From the samples accessible by clicking that link, some trends in this bracket are clear:

  • Unrenovated properties outperformed the inflation rate but only just when allowance is made for stamp duty and other costs
  • Renovating houses was more than twice as profitable as renovating units
  • Actually undertaking renovations did not materially improve the monetary return on investment.
  • Whilst it is impossible to ascertain the actual costs  of each renovated house and apartment mentioned above, the single digit 9.08% average price increase achieved for renovated  houses and 4.14% for units suggests that in all but exceptional cases, the renovations were hardly worth the effort, stress or expense.
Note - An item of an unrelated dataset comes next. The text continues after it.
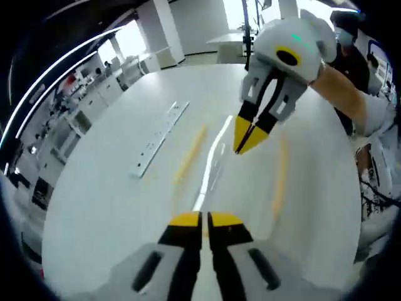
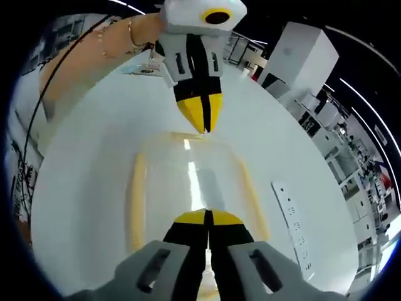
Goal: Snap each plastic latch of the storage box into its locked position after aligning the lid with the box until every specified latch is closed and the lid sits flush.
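Left gripper (image 1: 205, 221) and right gripper (image 2: 207, 217): grey bodies, black jaws, yellow tips. Thin bracelet (image 2: 132, 32) on the wrist behind the left gripper.

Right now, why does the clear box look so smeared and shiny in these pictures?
In the left gripper view the storage box is motion-blurred into yellow streaks, with a white glare stripe down it. In the right gripper view the lid is sharper but mirrors a ceiling light, and the fisheye lens bends the table round.
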The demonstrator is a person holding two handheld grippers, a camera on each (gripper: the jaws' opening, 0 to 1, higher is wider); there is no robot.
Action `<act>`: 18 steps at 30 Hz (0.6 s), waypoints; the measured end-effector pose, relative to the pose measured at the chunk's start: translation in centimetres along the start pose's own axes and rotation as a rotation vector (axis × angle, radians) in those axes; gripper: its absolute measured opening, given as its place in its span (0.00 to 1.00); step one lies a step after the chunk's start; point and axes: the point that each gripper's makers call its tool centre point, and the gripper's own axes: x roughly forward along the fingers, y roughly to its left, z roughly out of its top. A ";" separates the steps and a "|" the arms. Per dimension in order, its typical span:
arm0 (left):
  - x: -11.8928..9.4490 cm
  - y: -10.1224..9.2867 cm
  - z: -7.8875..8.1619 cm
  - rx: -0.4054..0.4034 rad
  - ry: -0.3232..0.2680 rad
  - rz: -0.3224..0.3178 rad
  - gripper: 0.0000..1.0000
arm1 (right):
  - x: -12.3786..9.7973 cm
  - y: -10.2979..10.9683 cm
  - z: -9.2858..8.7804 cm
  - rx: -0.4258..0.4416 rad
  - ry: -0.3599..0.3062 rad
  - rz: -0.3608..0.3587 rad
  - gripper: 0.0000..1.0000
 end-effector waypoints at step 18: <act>4.1 -3.6 0.7 -0.054 0.037 -0.062 0.00 | -0.2 0.0 0.0 -0.138 0.049 -0.001 0.00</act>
  • 48 Lyne Street, Alexandria was one such exceptional case which, in a repeat of the premium it commanded when it sold unrenovated on 16 November 2010 for $925,000, sold in its exquisitely renovated form at auction on 24 August 2013 for a suburb breaking $1.825 million.
  • What was exceptional about it?
  • North to the rear on a very wide and large block for that suburb  (around 6m and 200m2 respectively) with rear lane access and parking for two small cars in one of six quiet Alexandria Streets allowing such a north to the rear aspect.
  • Although just under the $1 million threshold, the story was similar at the auction of 83 Day Street, Leichhardt  on 29 August 2013. North to the rear and also well renovated, four bidders within $4,000 of each other and well after the property was announced to have been on the market, pushed the price of that property to $979,000 which was $109,000 over its reserve.
  • The highest profits were likely to have been achieved by those who converted a raw property to one with development consent without actually undertaking the renovations
  • As discussed in CurtiseCall September 2011, timing as well as time in the market can dictate whether or  not  a capital gain is made on re sale.
  • In a reminder of what can happen  if the brakes are let off , the sampled properties bought in 2007 were those to record the worst capital growth rates whether being an unrenovated unit (29/5 Wulumay Close, Rozelle -1.59%); a renovated unit (15/26 Walton Crescent, Abbotsford – 6.79% excluding renovation costs) or with development consent but not built (1 Dillon Street, Paddington – 1.38%).
  • Once adjusted for inflation, those sellers have certainly incurred significant losses over the past six to seven years.

In a contrasting tale which illustrates the gist of this month’s article, on 31 August 2013 when the rest of Sydney’s residential property market  was on its way to a near all time record breaking 84% auction clearance rate, the strangely renovated  5 Mort Street , Surry Hills with its south to the rear orientation failed to attract one registered bidder.